[Dataset extract]

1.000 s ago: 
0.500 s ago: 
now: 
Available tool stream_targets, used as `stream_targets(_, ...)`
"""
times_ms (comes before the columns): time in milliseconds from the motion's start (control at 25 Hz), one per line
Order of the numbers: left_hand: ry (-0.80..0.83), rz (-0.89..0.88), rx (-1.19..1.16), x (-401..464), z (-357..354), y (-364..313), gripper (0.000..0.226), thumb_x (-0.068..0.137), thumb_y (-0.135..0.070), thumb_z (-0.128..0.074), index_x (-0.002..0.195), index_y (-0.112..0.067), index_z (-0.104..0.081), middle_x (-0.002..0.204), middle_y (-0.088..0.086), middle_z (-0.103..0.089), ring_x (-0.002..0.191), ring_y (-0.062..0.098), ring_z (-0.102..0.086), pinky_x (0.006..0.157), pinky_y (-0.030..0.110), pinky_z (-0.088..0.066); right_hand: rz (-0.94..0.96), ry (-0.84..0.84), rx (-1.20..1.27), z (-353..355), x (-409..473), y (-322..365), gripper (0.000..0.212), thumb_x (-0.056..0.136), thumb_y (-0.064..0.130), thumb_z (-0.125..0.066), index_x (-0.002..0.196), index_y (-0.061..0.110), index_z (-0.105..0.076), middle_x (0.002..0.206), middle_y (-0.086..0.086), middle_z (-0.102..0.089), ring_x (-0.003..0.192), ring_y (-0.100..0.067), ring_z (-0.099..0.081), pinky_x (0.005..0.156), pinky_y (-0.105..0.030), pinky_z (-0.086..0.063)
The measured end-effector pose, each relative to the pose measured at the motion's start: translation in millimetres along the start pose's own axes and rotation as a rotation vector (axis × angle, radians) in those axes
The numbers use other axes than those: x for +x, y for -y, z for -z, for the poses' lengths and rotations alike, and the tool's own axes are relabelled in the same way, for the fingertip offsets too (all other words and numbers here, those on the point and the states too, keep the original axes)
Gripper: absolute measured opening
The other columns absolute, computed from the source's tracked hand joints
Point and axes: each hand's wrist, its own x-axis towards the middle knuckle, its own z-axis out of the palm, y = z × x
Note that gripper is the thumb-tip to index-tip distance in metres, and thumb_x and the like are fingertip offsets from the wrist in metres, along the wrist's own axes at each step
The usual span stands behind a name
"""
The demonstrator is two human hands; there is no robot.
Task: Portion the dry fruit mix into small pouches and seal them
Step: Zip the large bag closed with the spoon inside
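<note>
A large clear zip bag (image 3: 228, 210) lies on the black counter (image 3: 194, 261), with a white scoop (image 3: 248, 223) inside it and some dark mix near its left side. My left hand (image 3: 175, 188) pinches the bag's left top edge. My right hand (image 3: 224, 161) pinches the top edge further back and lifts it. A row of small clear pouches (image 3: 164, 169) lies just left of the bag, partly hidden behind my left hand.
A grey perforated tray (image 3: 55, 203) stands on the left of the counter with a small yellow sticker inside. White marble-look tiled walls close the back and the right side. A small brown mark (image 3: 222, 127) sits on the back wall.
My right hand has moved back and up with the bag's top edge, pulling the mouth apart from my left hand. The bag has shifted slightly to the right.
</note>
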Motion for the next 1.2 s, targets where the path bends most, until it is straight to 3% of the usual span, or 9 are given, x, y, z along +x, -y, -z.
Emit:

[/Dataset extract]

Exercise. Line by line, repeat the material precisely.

Result.
1.000 s ago: 
0.500 s ago: 
now: 
Available tool stream_targets, used as `stream_targets(_, ...)`
"""
times_ms (comes before the columns): time in milliseconds from the motion's start (control at 25 Hz), one per line
Order of the numbers: left_hand: ry (-0.80..0.83), rz (-0.89..0.88), rx (-1.19..1.16), x (-401..464), z (-357..354), y (-364..313), gripper (0.000..0.226), thumb_x (-0.068..0.137), thumb_y (-0.135..0.070), thumb_z (-0.128..0.074), index_x (-0.002..0.195), index_y (-0.112..0.067), index_z (-0.104..0.081), middle_x (-0.002..0.204), middle_y (-0.088..0.086), middle_z (-0.103..0.089), ring_x (-0.002..0.191), ring_y (-0.062..0.098), ring_z (-0.102..0.086), pinky_x (0.006..0.157), pinky_y (-0.030..0.110), pinky_z (-0.088..0.066); right_hand: rz (-0.94..0.96), ry (-0.84..0.84), rx (-1.20..1.27), z (-353..355), x (-409..473), y (-322..365), gripper (0.000..0.212), thumb_x (-0.056..0.136), thumb_y (-0.064..0.130), thumb_z (-0.125..0.066), index_x (-0.002..0.196), index_y (-0.061..0.110), index_z (-0.105..0.076), middle_x (0.002..0.206), middle_y (-0.086..0.086), middle_z (-0.102..0.089), ring_x (-0.003..0.192), ring_y (-0.100..0.067), ring_z (-0.099..0.081), pinky_x (0.005..0.156), pinky_y (-0.105..0.030), pinky_z (-0.086..0.063)
The measured end-effector pose, each relative to the pose measured at the motion's start: translation in millimetres along the start pose's own axes and rotation as a rotation vector (axis × angle, radians) in those axes
The numbers use other axes than those: x for +x, y for -y, z for -z, for the poses' lengths and rotations alike, and the tool's own axes are relabelled in the same way, for the fingertip offsets too (all other words and numbers here, those on the point and the states too, keep the original axes)
Gripper: absolute measured opening
The other columns absolute, computed from the source's tracked hand joints
Point and axes: each hand's wrist, its own x-axis towards the middle knuckle, its own z-axis out of the palm, y = z × x
Note that gripper is the thumb-tip to index-tip distance in metres, and thumb_x and the like are fingertip offsets from the wrist in metres, along the wrist's own axes at each step
The usual span stands behind a name
"""
The demonstrator is two human hands; there is no robot.
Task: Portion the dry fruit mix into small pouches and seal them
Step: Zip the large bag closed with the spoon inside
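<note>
A large clear zip bag (image 3: 228, 210) lies on the black counter (image 3: 194, 261), with a white scoop (image 3: 248, 223) inside it and some dark mix near its left side. My left hand (image 3: 175, 188) pinches the bag's left top edge. My right hand (image 3: 224, 161) pinches the top edge further back and lifts it. A row of small clear pouches (image 3: 164, 169) lies just left of the bag, partly hidden behind my left hand.
A grey perforated tray (image 3: 55, 203) stands on the left of the counter with a small yellow sticker inside. White marble-look tiled walls close the back and the right side. A small brown mark (image 3: 222, 127) sits on the back wall.
My right hand has moved back and up with the bag's top edge, pulling the mouth apart from my left hand. The bag has shifted slightly to the right.
</note>
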Motion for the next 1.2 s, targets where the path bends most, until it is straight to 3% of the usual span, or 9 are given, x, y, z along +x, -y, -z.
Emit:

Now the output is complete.